5. Modulate the immune system via your gut!

The gut bacteria (also called microbiota) influence host health, and in particular immune function, by promoting the development and maintenance of the mucosal immune system, protecting against pathogen invasion and maintaining gastrointestinal tract barrier integrity. The mucosal immune system is essentially our first line of defence: present within our barrier structures namely the skin, gut, and respiratory membranes. This system induces what we term as “tolerance”, so the immune system doesn’t overact unnecessarily.

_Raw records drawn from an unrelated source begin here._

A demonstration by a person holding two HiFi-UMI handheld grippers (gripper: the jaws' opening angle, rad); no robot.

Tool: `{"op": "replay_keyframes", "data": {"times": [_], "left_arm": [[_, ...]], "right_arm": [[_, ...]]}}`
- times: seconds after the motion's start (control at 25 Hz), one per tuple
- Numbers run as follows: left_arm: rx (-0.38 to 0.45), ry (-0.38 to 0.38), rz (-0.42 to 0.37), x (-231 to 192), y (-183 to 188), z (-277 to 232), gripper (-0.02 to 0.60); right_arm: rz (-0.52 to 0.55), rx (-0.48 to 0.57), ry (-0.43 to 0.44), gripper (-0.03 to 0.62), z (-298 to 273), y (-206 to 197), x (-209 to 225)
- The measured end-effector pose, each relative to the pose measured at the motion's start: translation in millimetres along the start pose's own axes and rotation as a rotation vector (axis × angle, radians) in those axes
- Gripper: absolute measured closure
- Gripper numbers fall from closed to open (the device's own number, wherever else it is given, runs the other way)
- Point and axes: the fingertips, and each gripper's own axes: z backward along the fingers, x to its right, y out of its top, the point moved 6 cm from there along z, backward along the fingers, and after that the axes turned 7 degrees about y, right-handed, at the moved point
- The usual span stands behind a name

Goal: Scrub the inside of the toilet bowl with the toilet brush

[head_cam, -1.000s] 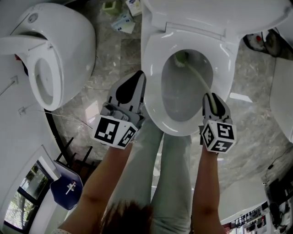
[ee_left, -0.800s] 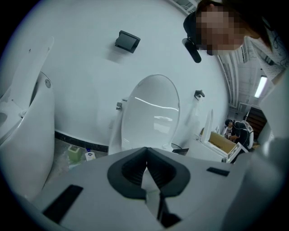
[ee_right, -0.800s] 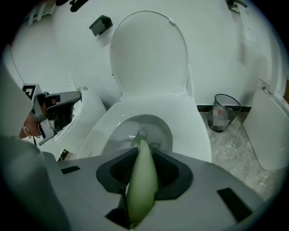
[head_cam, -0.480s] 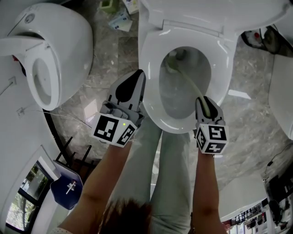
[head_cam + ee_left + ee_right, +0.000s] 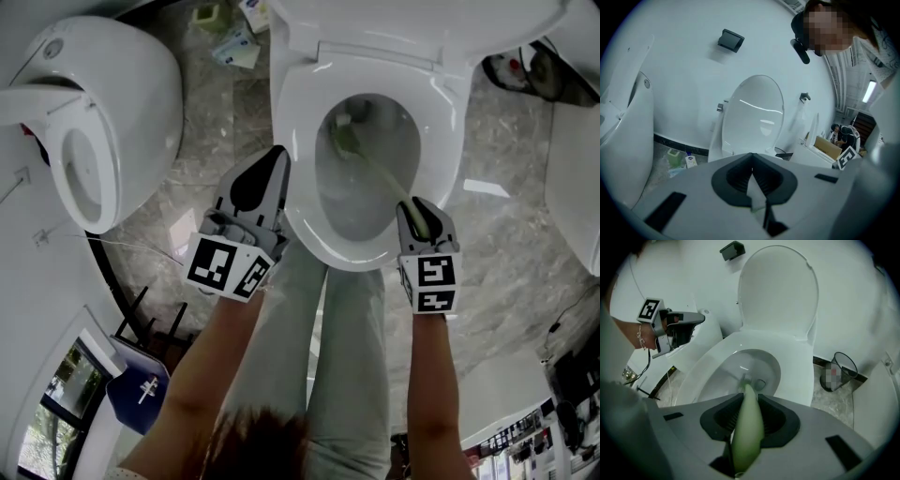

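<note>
The right gripper (image 5: 418, 217) clamps the handle of the green toilet brush (image 5: 748, 425), so the head reaches deep inside the toilet bowl (image 5: 296, 192). The left gripper (image 5: 260, 187), closed on nothing, hangs beside the rim.

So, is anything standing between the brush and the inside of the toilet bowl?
Nothing visible does. The lid is up, and the toilet brush, gripped in the right gripper, reaches down into the open bowl, with its head at the far inner wall.
</note>
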Motion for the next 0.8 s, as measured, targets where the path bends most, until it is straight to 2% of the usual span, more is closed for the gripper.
{"op": "replay_keyframes", "data": {"times": [0.24, 0.48, 0.8], "left_arm": [[0.005, -0.008, 0.005, 3, 3, -3, 0.578], [0.02, -0.031, -0.005, 4, 15, -8, 0.578], [0.006, -0.059, -0.016, 4, 21, -6, 0.578]], "right_arm": [[0.151, -0.116, -0.008, 0.487, 6, -11, 4], [0.263, -0.162, 0.005, 0.488, 10, -9, 4], [0.435, -0.238, 0.028, 0.488, 13, 13, 15]]}}
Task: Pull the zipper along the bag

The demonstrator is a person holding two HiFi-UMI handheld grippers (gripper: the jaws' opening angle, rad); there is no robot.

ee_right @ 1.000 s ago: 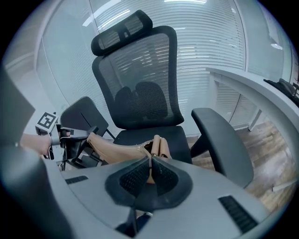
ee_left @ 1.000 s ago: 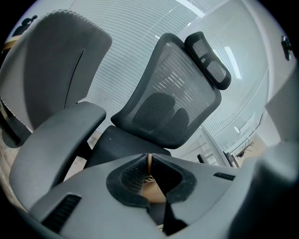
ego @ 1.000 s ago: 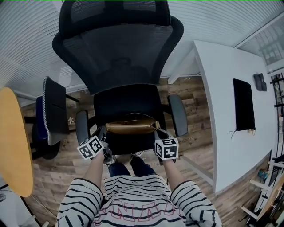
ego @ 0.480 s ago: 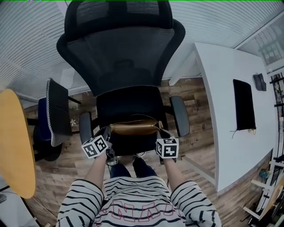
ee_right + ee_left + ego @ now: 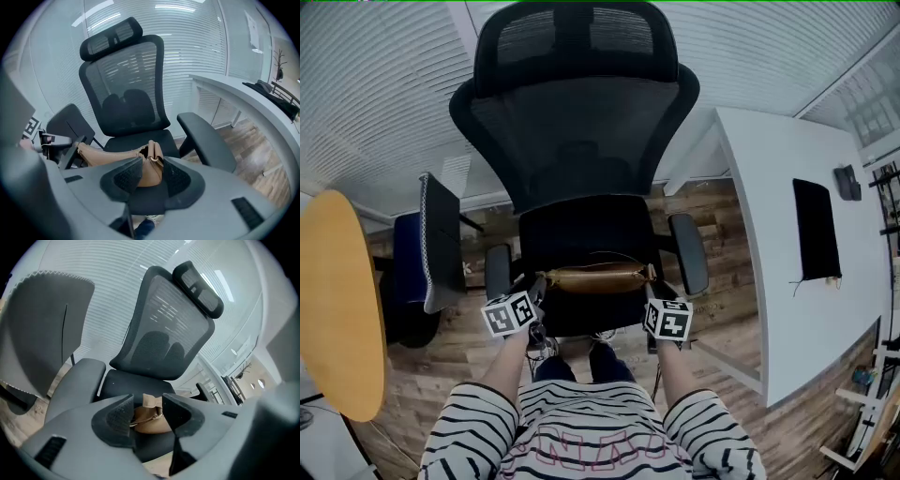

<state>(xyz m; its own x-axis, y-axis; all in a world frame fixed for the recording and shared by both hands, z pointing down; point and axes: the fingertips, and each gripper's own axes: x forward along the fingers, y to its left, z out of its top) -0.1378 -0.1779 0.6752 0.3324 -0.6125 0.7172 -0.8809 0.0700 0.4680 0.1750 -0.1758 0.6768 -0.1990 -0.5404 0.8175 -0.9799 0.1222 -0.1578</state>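
The brown bag (image 5: 598, 278) lies on the seat of the black office chair (image 5: 581, 141); its long side runs from left to right across the seat, with one end near each armrest; its top edge faces up. The left gripper (image 5: 532, 292) is at the bag's left end; its jaws have just been opening and stand apart, with that end between them, not squeezed. The right gripper (image 5: 651, 287) is at the right end; its jaws have just been opening too; the bag's end with a gold ring (image 5: 151, 158) sits loose between them.
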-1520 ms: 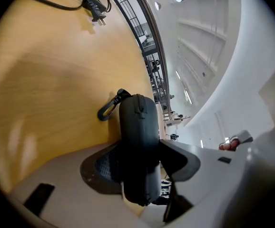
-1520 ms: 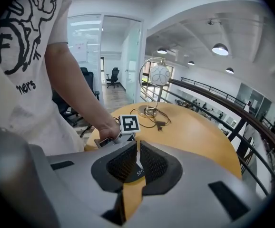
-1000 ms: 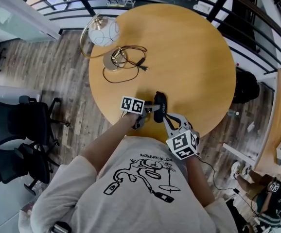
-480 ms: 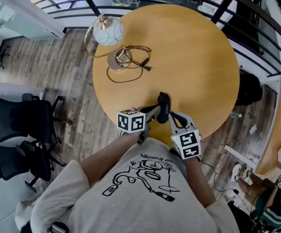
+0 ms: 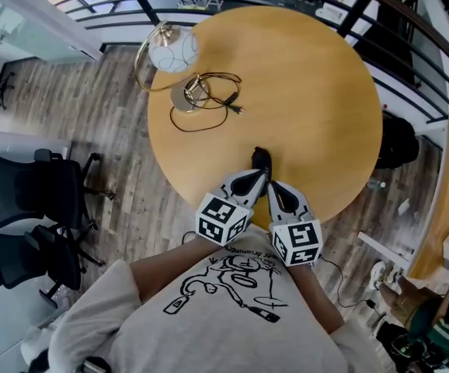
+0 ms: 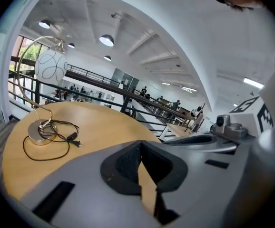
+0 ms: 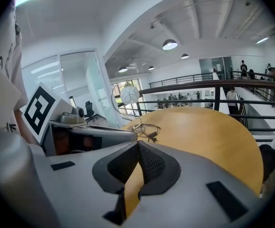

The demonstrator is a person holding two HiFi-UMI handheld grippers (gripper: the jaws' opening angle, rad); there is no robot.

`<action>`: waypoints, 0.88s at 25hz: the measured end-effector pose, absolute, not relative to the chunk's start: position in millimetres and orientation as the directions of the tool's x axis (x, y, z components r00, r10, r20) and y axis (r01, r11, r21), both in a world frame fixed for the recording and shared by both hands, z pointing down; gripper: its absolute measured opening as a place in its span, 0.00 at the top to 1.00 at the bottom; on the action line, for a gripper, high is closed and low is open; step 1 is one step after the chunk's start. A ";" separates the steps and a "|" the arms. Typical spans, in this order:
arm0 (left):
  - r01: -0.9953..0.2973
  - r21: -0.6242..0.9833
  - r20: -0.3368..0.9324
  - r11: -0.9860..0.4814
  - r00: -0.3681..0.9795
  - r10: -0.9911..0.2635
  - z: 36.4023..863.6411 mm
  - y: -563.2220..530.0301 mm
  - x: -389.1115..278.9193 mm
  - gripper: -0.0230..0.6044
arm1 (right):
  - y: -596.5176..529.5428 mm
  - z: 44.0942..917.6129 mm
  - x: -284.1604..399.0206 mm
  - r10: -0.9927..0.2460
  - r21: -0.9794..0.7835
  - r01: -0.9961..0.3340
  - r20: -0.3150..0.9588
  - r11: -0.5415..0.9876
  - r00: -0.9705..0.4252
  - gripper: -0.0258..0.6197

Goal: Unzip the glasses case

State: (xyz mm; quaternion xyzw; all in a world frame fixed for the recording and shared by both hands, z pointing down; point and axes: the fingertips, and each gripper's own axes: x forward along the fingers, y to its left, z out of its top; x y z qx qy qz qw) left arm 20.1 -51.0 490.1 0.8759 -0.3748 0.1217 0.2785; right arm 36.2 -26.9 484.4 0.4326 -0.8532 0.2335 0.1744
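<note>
The left hand-held gripper [image 5: 259, 176], jaws just closed together on nothing, and the right hand-held gripper [image 5: 270, 186], likewise closed and empty, hang side by side over the near edge of the worktop [image 5: 310, 92]. The black glasses case [image 5: 261, 158] lies just beyond their tips. A lamp [image 5: 170, 51] stands far left.

The table [image 5: 302, 76] is honey-tan wood, the glasses case [image 5: 261, 162] black. The left gripper [image 6: 141, 148] and right gripper [image 7: 138, 148] are grey with black pads [image 6: 122, 166] and black-and-white marker cubes [image 5: 223, 217]. The lamp [image 5: 172, 51] has a white globe scribbled with dark lines; the floor [image 5: 108, 130] is grey-brown planking.
</note>
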 end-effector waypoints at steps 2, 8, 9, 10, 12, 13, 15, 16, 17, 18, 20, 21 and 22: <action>-0.736 0.369 0.427 -0.568 0.677 -0.599 489.7 -50.7 16.8 0.95 | -26.4 483.1 39.7 -0.673 -0.246 -0.829 0.491 0.501 -0.553 0.93; -0.742 0.343 0.439 -0.576 0.668 -0.600 491.4 -45.7 16.6 0.95 | -29.1 483.7 48.7 -0.699 -0.257 -0.850 0.484 0.461 -0.526 0.93; -0.741 0.343 0.437 -0.577 0.670 -0.601 490.6 -45.5 16.7 0.95 | -28.8 483.7 48.2 -0.700 -0.256 -0.850 0.484 0.461 -0.526 0.93; -0.740 0.344 0.435 -0.578 0.671 -0.600 490.2 -45.1 16.8 0.95 | -28.5 483.9 47.7 -0.700 -0.255 -0.849 0.483 0.462 -0.526 0.93; -0.738 0.347 0.436 -0.578 0.673 -0.598 490.9 -43.7 17.1 0.95 | -27.6 484.7 47.7 -0.701 -0.257 -0.849 0.482 0.461 -0.526 0.93; -0.737 0.351 0.437 -0.577 0.674 -0.596 491.4 -42.8 17.4 0.95 | -27.0 485.1 48.0 -0.701 -0.259 -0.850 0.481 0.459 -0.526 0.93; -0.736 0.360 0.437 -0.573 0.676 -0.593 491.3 -41.9 17.4 0.95 | -26.0 484.9 48.4 -0.701 -0.262 -0.849 0.480 0.459 -0.527 0.93; -0.736 0.364 0.437 -0.570 0.676 -0.593 490.8 -41.7 17.1 0.95 | -25.8 484.4 48.4 -0.701 -0.262 -0.849 0.480 0.460 -0.528 0.93; -0.736 0.367 0.437 -0.568 0.676 -0.593 490.2 -41.5 16.9 0.95 | -25.4 483.8 48.2 -0.701 -0.260 -0.848 0.479 0.461 -0.528 0.93; -0.736 0.369 0.436 -0.567 0.676 -0.594 489.8 -41.1 16.7 0.95 | -25.0 483.3 48.0 -0.701 -0.258 -0.848 0.479 0.463 -0.528 0.93; -0.735 0.372 0.435 -0.567 0.678 -0.593 490.3 -39.8 16.6 0.95 | -23.9 483.0 47.2 -0.702 -0.251 -0.848 0.478 0.467 -0.528 0.93; -0.733 0.375 0.434 -0.567 0.680 -0.591 490.7 -39.0 16.6 0.95 | -23.3 483.1 46.7 -0.703 -0.249 -0.848 0.477 0.468 -0.528 0.93; -0.731 0.378 0.434 -0.568 0.682 -0.589 490.9 -38.0 16.8 0.95 | -22.5 483.1 46.5 -0.703 -0.248 -0.848 0.476 0.469 -0.528 0.93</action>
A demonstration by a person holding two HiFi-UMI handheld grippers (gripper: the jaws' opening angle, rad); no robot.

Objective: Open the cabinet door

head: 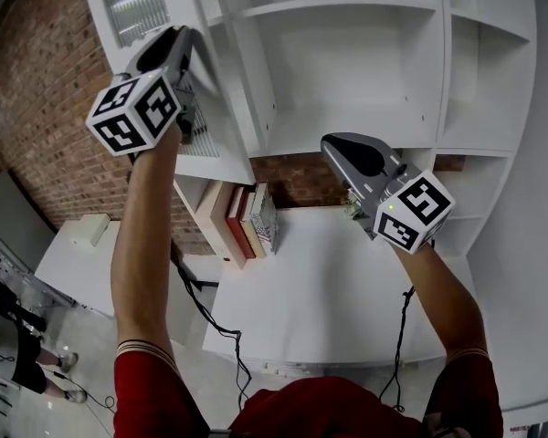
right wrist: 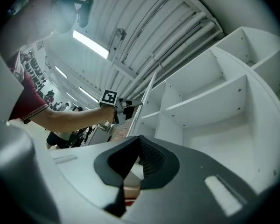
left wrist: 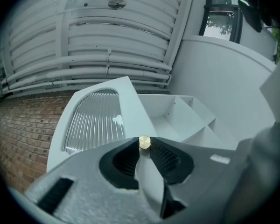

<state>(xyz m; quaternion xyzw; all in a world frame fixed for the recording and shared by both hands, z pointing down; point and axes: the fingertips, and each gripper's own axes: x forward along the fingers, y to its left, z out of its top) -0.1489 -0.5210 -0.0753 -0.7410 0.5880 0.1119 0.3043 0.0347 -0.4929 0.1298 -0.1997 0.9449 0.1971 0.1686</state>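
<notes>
The white cabinet door [left wrist: 130,106] has a ribbed glass panel [left wrist: 95,120] and stands swung out from the cabinet [head: 347,71]. My left gripper [left wrist: 144,147] is shut on the door's small brass knob [left wrist: 144,142], pinched between the two jaw tips. In the head view the left gripper [head: 190,48] is raised at the upper left against the door's edge [head: 228,99]. My right gripper [head: 336,146] hangs in front of the open shelves, touching nothing. In the right gripper view its jaws [right wrist: 139,141] meet at the tips with nothing between them.
Open white shelves [right wrist: 210,101] fill the cabinet. Below stands a white desk [head: 329,290] with several books [head: 247,219] leaning at its back left. A brick wall [head: 46,108] lies to the left. Cables [head: 201,304] hang off the desk edge. A person [head: 18,354] stands at the lower left.
</notes>
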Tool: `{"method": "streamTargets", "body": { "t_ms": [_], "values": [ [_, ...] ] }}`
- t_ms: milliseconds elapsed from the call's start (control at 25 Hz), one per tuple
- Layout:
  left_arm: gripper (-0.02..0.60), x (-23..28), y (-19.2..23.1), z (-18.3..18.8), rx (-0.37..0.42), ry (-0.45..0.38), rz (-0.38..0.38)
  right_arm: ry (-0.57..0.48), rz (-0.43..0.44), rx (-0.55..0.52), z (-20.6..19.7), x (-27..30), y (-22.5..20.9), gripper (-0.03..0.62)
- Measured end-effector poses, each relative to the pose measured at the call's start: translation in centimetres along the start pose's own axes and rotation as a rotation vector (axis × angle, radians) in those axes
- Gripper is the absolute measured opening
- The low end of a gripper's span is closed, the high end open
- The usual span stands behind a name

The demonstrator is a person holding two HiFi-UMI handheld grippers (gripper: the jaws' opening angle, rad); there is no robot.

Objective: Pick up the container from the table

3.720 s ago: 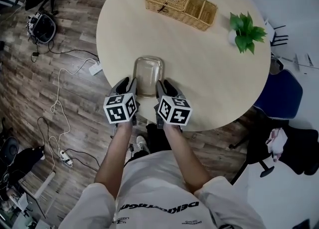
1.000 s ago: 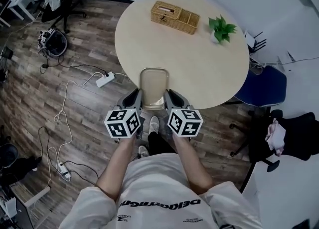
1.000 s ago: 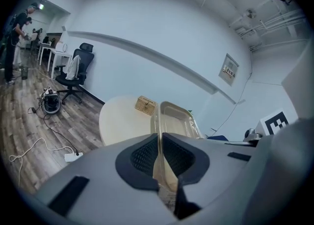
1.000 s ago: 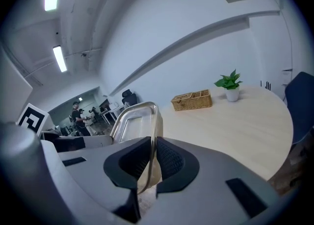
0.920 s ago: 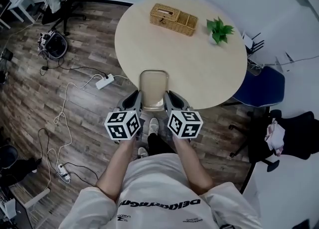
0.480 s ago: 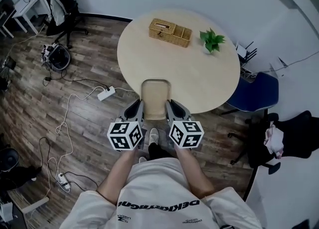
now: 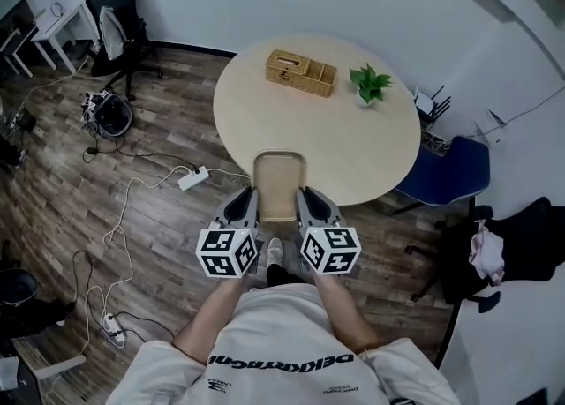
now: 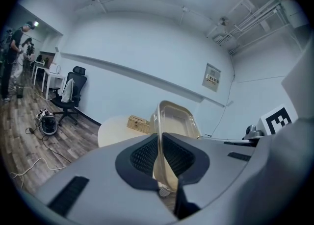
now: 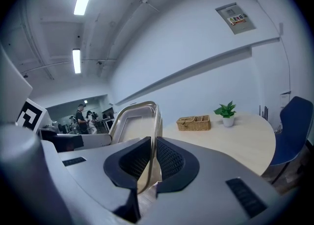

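Observation:
A clear rectangular container (image 7: 277,184) hangs in the air above the near edge of the round table (image 7: 353,134), held level between both grippers. My left gripper (image 7: 247,206) is shut on the container's left rim (image 8: 157,136). The right gripper (image 7: 306,205) is shut on the right rim (image 9: 154,136). In the left gripper view the container (image 8: 174,121) rises past the jaws, and in the right gripper view the container (image 9: 132,118) stands to the left of the jaws.
A wicker basket (image 7: 301,71) and a small potted plant (image 7: 369,85) stand at the table's far side. A blue chair (image 7: 446,174) is at the right, a black office chair (image 7: 115,15) at the back left, and cables with a power strip (image 7: 192,179) lie on the wood floor.
Both grippers have lifted the container off the table and drawn it toward the person. The table now looks smaller and farther below.

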State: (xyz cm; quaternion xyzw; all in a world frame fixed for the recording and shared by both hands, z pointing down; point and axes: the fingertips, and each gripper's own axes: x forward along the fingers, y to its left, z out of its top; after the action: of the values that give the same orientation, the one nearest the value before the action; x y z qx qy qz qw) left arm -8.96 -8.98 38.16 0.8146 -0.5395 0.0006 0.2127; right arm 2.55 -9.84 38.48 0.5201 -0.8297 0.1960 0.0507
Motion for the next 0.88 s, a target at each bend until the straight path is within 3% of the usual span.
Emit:
{"method": "streamTargets", "body": {
  "t_ms": [320, 880],
  "values": [
    [0.043, -2.0, -1.3, 1.1, 0.046, -0.046, 0.006, -0.046, 0.009, -0.033, 1.2, -2.0, 1.2, 0.064],
    [0.043, -4.0, -2.6, 0.6, 0.061, -0.088, 0.005, -0.084, 0.004, -0.062, 1.0, -4.3, 1.7, 0.064]
  ]
}}
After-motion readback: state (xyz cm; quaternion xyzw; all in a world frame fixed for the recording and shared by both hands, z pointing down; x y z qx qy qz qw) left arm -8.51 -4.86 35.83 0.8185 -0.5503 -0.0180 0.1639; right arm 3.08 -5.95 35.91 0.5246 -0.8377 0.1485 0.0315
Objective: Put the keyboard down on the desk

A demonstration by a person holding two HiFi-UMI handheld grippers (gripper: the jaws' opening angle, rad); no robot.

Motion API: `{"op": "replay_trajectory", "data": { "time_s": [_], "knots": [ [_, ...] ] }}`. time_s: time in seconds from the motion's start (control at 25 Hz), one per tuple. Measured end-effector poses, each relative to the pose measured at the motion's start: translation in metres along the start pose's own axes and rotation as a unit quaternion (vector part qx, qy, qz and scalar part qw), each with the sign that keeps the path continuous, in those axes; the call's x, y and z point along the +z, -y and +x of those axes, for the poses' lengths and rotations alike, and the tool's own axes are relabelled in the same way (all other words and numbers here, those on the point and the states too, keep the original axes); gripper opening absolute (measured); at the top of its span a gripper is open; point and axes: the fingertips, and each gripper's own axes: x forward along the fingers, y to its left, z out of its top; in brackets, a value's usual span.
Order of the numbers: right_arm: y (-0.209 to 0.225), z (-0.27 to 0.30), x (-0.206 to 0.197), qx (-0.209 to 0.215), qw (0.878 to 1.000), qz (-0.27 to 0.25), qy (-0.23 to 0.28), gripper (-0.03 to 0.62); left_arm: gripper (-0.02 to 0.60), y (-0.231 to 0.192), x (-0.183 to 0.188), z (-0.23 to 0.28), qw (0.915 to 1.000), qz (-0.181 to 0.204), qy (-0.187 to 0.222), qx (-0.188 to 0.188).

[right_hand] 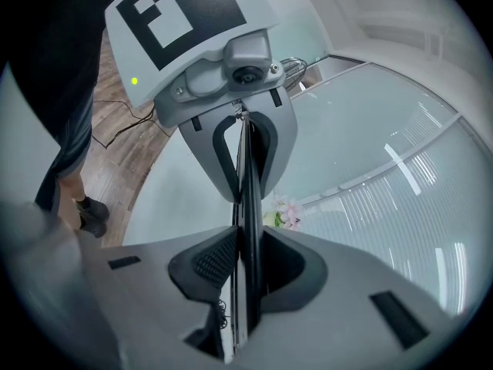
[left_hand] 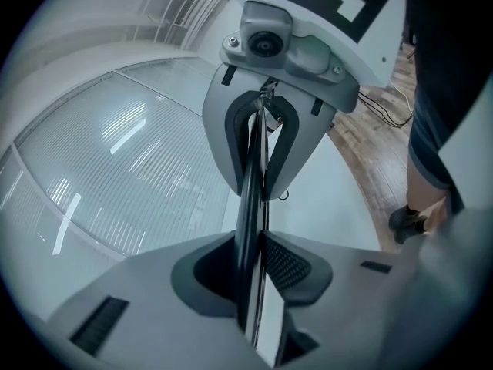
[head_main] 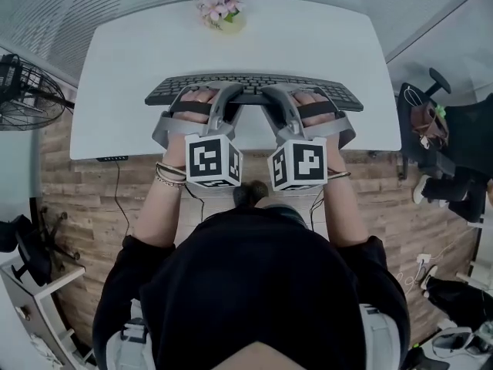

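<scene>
Fingers (left_hand: 286, 265) of the left gripper (left_hand: 252, 277) are clamped on the black, gently curved plastic keyboard (left_hand: 251, 177) – it runs edge-on straight between the ribbed pads, no gap on either side. Same story on the right gripper (right_hand: 245, 272): its fingers (right_hand: 206, 262) pinch the keyboard's thin edge tight.

From the head view, both grippers meet at the middle of the keyboard's near edge, marker cubes toward the person. The keyboard lies level, lengthways across the near half of the white rounded worktop (head_main: 308, 45) – whether it touches the surface I can't tell. A small pot of pink flowers (head_main: 221, 8) sits at the far edge, well apart from the keyboard. Wood-plank floor (head_main: 100, 191) shows below, with a black wire-cage fan (head_main: 23, 91) off to the left.
</scene>
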Motion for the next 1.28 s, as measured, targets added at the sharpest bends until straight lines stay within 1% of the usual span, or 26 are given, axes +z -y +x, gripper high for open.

Dietary fibre (again!) and pre and probiotic type foods increase the production of short chain fatty acids, which help maintain the integrity of the gut barrier, as well as helping regulate T-regulatory cells which help maintain a well regulated immune system as they have been shown to suppress the responses of other immune cells, including those that promote inflammation. My tip here is to am to eat 8-10 servings of vegetables daily. Plants contain phytochemicals and these “chemicals” have so many health benefits: anti-inflammatory, aid liver detoxification enzymes and modulate the gut microbiome. My all-time favourite, if I had to name it –broccoli!